Even though it had long been suggested that ancient architecture and sculpture featured colors, it is only in the past twenty years or so that the true extent of their use was thoroughly researched and revealed. Our view of ancient buildings and statues, however, remains strikingly colorless.
A key researcher is German archeologist Vinzenz Brinkmann, who has spent over twenty years scientifically analyzing color traces on ancient Greek marble and has since 2003 been revealing the result of his work in a traveling exhibit called “Gods in Color”:
Reconstructed Section of the West Pediment from the Aphaia Temple, Glyptothek Munich — Source: stiftung-archaeologie.de
Reconstructed Athena from the Aphaia Temple (version A), Glyptothek Munich — Source: stiftung-archaeologie.de
Detail of Athena statue
Original of the Grave Statue of Phrasikleia, National Museum Athens — Source: stiftung-archaeologie.de
Reconstructed Grave Statue of Phrasikleia, National Museum Athens — Source: stiftung-archaeologie.de
Other major finds have been announced, notably by the British Museum in 2009 about scientific evidence of mineral color on the Parthenon marbles.
Still, ancient buildings and statues stay colorless in our collective imagination. The most obvious reason for that is of course that they have lost their colors through the centuries and now appear bare in museums, so that is how we see them. There is, however, a less obvious reason, which comes from 18th-century Neoclassical ideals.

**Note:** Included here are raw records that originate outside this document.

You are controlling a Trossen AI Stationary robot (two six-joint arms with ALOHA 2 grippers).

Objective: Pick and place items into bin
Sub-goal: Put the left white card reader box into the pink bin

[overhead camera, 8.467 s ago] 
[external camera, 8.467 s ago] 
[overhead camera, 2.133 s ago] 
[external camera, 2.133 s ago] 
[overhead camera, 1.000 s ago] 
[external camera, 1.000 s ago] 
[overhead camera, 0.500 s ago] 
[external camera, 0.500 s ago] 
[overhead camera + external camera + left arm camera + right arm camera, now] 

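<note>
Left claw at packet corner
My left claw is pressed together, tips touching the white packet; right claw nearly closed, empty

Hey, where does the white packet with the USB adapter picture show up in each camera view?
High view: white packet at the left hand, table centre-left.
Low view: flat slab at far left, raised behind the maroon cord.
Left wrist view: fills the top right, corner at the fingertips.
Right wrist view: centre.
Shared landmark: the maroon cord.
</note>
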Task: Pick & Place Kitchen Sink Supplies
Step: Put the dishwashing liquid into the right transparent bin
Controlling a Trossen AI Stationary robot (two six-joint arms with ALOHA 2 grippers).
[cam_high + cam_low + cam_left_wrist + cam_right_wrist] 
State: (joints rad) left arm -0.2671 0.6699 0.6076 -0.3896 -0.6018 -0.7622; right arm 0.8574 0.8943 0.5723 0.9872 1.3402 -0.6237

Under the influence of Johann Joachim Winckelmann and his History of Ancient Art(1764), Greek art was distorted. Winckelmann argued that color is not beauty itself and can only play a minor role in its creation, if any. He thought that beauty comes from structure and form, which makes colorless statues the most beautiful kind.
Of course it did not help that statues had been colorless since the Renaissance, as master sculptors like Michelangelo took inspiration from ancient sculptures that had completely lost their colors.
In other words, Renaissance sculptors and Neoclassical art history created an idealized version of ancient Greek art, ignoring the actual work of ancient artists, who made their statues come to life with vivid colors. That idealized view still influences the way we look at ancient art today.
So ancient Greek statues will probably remain in our collective imagination as colorless exercises in pure form, because that is what time and Neoclassical ideals have made of them.
The truth, however, seems to be on the side of bright colors and patterns of the kind revealed by Vinzenz Brinkmann, colors which are now forever lost, even though they have been found.